Se a popularidade de Jair
Bolsonaro está em declínio, como
afirma o Ibope (detalhes na postagem
da última sexta-feira), isso se deve em grande parte à ingerência da “família
real”: três dos filhos do presidente têm mandato, mas insistem em palpitar no
governo federal, e o caçula, de apenas 20 aninhos, já se mostra promissor.
Flávio, o zero
um, se notabilizou pelas suspeitas de mensalinho em seu gabinete na Alerj, e a exemplo de seu ex-assessor e
factótum da família, Fabrício Queiroz,
apresentou diversas “explicações plausíveis” para as irregularidades apontadas
pelo Coaf, mas nenhuma delas convenceu
ninguém além dos bolsomínions. O senador ainda tentou se escudar sob o foro
especial, mas foi abatido em seu voo de galinha pelo ministro Marco Aurélio — o magistrado adiantou
que o pedido teria como destino a lata
do lixo, e tão logo terminou o recesso do Judiciário, no dia 1ª de
fevereiro, determinou que as investigações ficassem a cargo do MP-RJ. Na semana passada, Flávio e seu partido apresentaram à Corregedoria-Geral do
Ministério Público representações disciplinares contra o MP-RJ, alegando atuação irregular dos
procuradores. Seria mais ou menos como atirar no mensageiro por trazer más
notícias.
Carlos, o zero
dois, especializou-se em tuitar vitupérios contra inimigos reais e imaginários e
em derrubar desafetos — como Gustavo
Bebianno, a quem chamou publicamente
de mentiroso (o pelotão de choque palaciano cortou um dobrado para evitar que o
ex-ministro revolvesse em público as entranhas da campanha presidencial, da
qual ele havia sido coordenador). Carluxo
vereador na Câmara Municipal do Rio, mas não sai de Brasília, de onde comanda
(não sei se oficial ou informalmente) as redes sociais do papai presidente. Rodrigo Maia desconfia que ele seja o
mentor dos ataques que passou a sofrer nas redes
sociais, o que é ruim, pois parece que relação entre o presidente da
Câmara e o chefe do Executivo desandou feito maionese batida com ovo gelado
(detalhes mais adiante).
Eduardo, o zero
três, que, como o pai, é fã de carteirinha de Donald Trump, foi promovido informalmente a chanceler durante a
visita oficial aos EUA. Em entrevista ao jornal O Globo, disse ser uma pessoa interessada em relações exteriores e negou
que tenha ofuscado Ernesto Araújo,
atribuindo à imprensa uma tentativa de desviar o foco do “sucesso” que foi a
viagem e de tentar desunir o “clã”. Disse também que "de alguma forma será
necessário usar força" para que Nicolás
Maduro deixe governo — eu também acho, mas isso não significa que o Brasil tenha
de se envolver militarmente nessa crise. O presidente voltou a dizer que não
apoia uma intervenção militar na Venezuela. "Tem gente divagando, tem
gente sonhando. Da nossa parte, não existe essa possibilidade". Mais
tarde, em entrevista à imprensa brasileira, zero três afirmou que a manchete do
jornal chileno foi exagerada e que ele não fez nada além de repetir a posição do
presidente Donald Trump.
Jair Renan, o zero
quatro, é o mais jovem e menos conhecido do Clã, mas já criou uma saia-justa
para o pai por ter namorado a filha do PM reformado Ronnie Lessa, apontado como executor da vereadora Marielle Franco (Lessa mora no mesmo condomínio em que Bolsonaro morava antes de se mudar para o Planalto, mas o
presidente disse que não o conhece), e outra ao postar no Instagram fotos e vídeos fazendo treinamento de tiro.

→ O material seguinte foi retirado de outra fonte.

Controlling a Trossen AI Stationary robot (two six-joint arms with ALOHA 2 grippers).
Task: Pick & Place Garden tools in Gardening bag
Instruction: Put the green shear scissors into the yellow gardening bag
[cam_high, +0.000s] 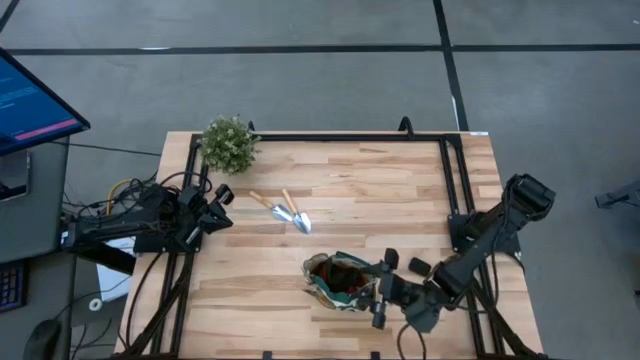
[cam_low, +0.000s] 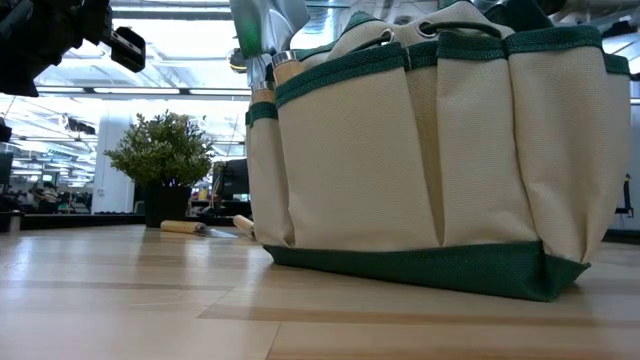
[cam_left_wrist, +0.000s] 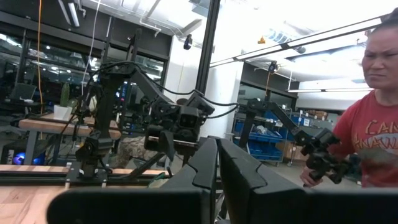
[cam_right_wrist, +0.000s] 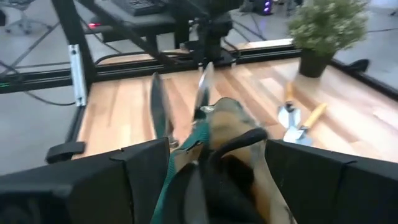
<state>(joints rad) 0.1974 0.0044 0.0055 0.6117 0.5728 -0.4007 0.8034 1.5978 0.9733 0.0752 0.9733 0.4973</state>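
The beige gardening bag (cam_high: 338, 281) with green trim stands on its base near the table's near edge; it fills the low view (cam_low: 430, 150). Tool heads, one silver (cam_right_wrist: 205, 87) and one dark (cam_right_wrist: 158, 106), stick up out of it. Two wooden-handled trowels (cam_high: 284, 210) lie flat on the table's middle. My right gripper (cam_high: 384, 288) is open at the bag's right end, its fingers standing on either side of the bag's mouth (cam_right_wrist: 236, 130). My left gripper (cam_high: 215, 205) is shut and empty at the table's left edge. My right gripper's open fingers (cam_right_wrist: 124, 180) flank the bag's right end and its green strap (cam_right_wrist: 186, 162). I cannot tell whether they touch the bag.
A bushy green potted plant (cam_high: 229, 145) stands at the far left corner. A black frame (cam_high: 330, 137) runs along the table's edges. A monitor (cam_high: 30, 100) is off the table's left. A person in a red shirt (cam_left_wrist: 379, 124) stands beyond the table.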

Observação: A afinidade dos Bolsonaros com armas de fogo não é nenhuma novidade, e o fato de o
filho caçula seguir a manada não teria nada de mais se seus instrutores não
fossem agentes da PF e o local das
aulas, a Academia Nacional de Polícia em
Brasília, cujas instalações são privativas para policiais. Zero quatro
morava em Resende (RJ) com a mãe até o fim de 2018, mas se mudou para Brasília
para ficar perto do pai. Pelo visto, o garoto promete.
“O bom político costuma ser mau parente”, dizia Ulysses Guimarães. No governo atual, porém,
questiúnculas domésticas são frequentemente confundidas com questões de Estado.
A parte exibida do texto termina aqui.